Joe may be a man for all seasons

1 August 2008

The word came through to the faithful the 21st century way by an SMS message sent out in the early hours of the morning (when the telephone companies could bear the load). ''I have some important news that I want to make official. I've chosen Joe Biden to be my running mate ...''

In choosing Senator Joseph Biden of Delaware as his running mate, putative Democrat presidential candidate Senator Barack Obama has done exactly what he said he would do choose a running mate who could help him govern.

It's a bold choice. Obama has deliberately turned away from potential vice-presidential candidates who could bring him needed votes in swing states like Virginia or heal wounds with the supporters of Hillary Clinton who feel disaffected and disenfranchised, and gone for a man with gravitas and expertise in foreign policy and judicial matters.

That said, Senator Biden has strong appeal in some states that Obama must win and with blue collar workers who need reassurance that Obama has their interests at heart. The Governor of Pennsylvania, a state whose electoral college votes will be important if Obama is to win in November, describes Biden as ''the third senator'' from that state, and union bosses are pleased with his selection.

This is not unimportant, given that at the 2004 presidential election it was estimated that 25 per cent of Democrat voters were from labour union households.

Joe Biden has been a senator for nearly 36 years, and has more of a public record than any other vice-presidential prospect, with the possible exception of Bill Richardson. As he himself said on Saturday at his first public outing as Obama's VP, there are only four senators more senior, although there are 44 who are older, including Senator John McCain. The upside of this is that Biden is a Democrat senior statesman who appeals to more conservative Democrats, and whose foreign policy expertise is unrivalled in the Senate, where he is chairman of the Committee on Foreign Relations. John McCain, his junior in the Senate, will be hard-pressed to undermine his credentials.

The downside is that in a campaign when change is the mantra, Biden is the consummate Washington insider. Other downsides for Biden include a history of poor campaign management, a tendency to garrulousness, and some pretty nasty past gaffes.

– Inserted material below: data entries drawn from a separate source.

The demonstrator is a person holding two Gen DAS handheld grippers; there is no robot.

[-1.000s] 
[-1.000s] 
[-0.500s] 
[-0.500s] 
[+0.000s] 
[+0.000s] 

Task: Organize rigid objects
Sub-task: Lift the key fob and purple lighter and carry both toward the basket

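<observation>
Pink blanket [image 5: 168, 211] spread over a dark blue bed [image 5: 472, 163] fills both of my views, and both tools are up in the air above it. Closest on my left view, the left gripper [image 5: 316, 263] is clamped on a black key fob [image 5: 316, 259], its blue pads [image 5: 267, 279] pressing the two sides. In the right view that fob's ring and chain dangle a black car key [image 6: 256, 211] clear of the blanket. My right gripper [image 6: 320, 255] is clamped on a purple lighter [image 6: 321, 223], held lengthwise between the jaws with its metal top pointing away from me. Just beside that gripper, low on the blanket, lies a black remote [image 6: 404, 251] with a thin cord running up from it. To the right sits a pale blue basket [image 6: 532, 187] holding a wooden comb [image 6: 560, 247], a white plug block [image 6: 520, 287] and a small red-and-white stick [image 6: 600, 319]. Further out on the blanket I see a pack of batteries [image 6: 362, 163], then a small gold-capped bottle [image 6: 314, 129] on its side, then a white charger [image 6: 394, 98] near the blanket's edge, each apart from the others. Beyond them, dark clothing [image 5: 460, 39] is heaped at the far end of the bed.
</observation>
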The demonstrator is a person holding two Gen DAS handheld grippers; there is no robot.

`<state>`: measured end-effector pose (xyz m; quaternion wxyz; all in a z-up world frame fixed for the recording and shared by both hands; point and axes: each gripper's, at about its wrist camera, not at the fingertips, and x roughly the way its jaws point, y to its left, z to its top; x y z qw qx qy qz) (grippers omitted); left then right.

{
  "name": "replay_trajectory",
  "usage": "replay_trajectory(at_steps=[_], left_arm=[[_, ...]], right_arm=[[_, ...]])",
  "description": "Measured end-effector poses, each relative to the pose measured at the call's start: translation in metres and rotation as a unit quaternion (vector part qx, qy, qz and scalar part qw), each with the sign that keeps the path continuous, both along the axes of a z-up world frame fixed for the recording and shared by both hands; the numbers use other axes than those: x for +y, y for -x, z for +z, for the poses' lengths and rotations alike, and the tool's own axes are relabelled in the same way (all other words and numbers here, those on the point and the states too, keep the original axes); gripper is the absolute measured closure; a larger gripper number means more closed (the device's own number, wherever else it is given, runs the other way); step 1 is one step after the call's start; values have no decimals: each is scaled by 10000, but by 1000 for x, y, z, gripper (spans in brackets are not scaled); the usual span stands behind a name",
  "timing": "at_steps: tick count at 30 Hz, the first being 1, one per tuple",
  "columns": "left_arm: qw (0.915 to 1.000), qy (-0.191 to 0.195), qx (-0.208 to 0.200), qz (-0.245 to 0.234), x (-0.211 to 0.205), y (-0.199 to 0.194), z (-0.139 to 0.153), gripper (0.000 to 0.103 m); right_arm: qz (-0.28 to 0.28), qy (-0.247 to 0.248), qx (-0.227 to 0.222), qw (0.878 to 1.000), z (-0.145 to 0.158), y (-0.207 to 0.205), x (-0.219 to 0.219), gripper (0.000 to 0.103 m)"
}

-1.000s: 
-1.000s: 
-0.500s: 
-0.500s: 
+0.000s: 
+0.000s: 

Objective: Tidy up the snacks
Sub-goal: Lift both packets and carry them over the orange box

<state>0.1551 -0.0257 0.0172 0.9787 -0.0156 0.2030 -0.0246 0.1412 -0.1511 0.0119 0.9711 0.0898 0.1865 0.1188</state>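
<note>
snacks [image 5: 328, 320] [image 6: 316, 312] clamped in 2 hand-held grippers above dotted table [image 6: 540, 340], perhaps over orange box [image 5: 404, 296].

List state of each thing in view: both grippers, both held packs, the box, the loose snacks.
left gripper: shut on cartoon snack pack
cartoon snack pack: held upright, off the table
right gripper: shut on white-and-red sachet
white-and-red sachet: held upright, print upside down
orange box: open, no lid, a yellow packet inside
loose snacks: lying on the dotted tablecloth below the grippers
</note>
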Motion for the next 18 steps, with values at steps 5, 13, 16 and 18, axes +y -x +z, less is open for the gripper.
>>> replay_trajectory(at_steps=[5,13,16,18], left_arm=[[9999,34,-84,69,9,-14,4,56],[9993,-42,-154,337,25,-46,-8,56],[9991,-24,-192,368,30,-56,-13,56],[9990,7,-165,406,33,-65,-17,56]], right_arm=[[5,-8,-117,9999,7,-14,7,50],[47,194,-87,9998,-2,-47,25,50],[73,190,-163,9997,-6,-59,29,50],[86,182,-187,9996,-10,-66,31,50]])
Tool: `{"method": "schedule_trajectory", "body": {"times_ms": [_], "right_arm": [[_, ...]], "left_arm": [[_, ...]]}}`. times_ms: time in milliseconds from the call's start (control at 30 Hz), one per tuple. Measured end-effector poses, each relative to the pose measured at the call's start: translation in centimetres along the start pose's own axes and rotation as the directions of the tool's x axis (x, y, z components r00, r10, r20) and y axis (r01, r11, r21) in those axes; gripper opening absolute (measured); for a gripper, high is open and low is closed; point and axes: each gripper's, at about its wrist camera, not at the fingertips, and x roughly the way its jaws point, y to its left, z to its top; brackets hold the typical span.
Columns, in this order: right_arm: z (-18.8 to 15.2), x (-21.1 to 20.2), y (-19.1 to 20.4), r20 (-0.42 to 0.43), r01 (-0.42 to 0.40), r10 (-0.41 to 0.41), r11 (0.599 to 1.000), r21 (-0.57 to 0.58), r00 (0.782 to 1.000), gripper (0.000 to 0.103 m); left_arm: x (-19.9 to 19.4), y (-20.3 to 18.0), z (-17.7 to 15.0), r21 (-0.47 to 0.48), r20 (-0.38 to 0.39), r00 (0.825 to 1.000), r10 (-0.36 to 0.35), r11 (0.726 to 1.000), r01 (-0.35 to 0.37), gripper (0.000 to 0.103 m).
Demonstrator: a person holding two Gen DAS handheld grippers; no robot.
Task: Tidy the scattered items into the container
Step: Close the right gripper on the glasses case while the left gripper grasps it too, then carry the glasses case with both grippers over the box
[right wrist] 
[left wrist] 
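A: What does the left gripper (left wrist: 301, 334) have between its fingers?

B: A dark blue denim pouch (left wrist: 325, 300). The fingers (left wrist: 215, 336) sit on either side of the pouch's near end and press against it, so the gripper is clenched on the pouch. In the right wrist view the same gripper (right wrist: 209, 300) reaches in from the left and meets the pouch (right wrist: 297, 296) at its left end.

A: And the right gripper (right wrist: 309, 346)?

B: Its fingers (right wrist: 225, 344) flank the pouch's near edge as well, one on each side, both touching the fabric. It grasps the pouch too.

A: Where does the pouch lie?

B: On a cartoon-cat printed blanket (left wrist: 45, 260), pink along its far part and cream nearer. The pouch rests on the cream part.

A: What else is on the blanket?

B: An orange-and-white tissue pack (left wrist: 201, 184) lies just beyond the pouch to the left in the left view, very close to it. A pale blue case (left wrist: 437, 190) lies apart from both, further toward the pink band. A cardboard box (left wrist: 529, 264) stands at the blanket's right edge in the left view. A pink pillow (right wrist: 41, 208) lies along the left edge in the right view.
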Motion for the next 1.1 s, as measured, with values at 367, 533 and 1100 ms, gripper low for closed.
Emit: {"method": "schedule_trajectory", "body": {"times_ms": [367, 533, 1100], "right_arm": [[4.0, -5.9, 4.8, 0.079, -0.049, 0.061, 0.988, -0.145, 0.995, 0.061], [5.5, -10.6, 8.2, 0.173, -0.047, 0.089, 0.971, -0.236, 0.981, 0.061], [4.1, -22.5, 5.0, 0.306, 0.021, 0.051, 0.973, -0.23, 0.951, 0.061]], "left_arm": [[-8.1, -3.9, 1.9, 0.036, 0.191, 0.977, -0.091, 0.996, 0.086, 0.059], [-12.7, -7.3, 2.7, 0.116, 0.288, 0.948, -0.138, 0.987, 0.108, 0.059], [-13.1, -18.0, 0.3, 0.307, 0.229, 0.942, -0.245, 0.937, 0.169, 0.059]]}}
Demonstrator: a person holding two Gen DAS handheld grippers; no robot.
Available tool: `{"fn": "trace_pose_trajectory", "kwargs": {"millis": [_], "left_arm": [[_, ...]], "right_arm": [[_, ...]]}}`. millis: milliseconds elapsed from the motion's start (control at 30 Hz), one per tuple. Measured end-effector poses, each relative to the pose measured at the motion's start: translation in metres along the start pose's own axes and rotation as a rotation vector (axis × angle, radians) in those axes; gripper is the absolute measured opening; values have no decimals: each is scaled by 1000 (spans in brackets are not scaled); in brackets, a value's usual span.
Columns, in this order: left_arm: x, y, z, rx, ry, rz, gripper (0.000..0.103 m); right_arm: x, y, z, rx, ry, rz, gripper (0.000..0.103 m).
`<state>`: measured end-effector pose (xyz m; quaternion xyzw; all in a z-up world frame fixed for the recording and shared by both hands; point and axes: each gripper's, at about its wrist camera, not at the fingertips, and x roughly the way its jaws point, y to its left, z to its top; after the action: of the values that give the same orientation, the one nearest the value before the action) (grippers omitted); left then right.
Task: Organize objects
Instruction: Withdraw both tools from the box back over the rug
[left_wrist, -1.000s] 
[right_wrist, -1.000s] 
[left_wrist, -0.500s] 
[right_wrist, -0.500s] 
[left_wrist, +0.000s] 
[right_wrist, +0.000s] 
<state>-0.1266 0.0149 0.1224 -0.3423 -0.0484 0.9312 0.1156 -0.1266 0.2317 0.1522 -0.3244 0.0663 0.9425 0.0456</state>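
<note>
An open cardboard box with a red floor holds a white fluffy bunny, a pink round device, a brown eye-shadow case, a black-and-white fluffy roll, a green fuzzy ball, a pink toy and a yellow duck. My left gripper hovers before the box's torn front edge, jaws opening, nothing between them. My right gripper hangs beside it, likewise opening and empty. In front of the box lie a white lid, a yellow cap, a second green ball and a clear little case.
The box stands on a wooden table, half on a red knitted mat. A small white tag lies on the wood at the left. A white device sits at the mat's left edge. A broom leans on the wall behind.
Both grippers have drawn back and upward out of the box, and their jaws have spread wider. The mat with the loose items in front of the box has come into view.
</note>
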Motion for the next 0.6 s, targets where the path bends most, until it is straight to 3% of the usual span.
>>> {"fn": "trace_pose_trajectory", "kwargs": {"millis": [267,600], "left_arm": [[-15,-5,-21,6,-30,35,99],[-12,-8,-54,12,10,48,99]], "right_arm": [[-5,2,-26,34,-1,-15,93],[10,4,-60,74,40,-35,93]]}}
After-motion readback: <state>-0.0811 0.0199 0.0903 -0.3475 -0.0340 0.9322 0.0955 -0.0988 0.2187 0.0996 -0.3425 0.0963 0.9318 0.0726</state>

The worst of these was not just plagiarising British politician Neal McKinnock's words, but appropriating his family history. Hopefully that 1988 event lingers only in the minds of the political nerds. Perhaps Biden's biggest cache for the Obama campaign is his story of family unity and strength in times of crisis. In 1972, just weeks after Biden was first elected to the Senate after a campaign that notably involved is brother, sister and mother, his wife and small daughter were killed in a traffic accident, and his two sons were seriously injured.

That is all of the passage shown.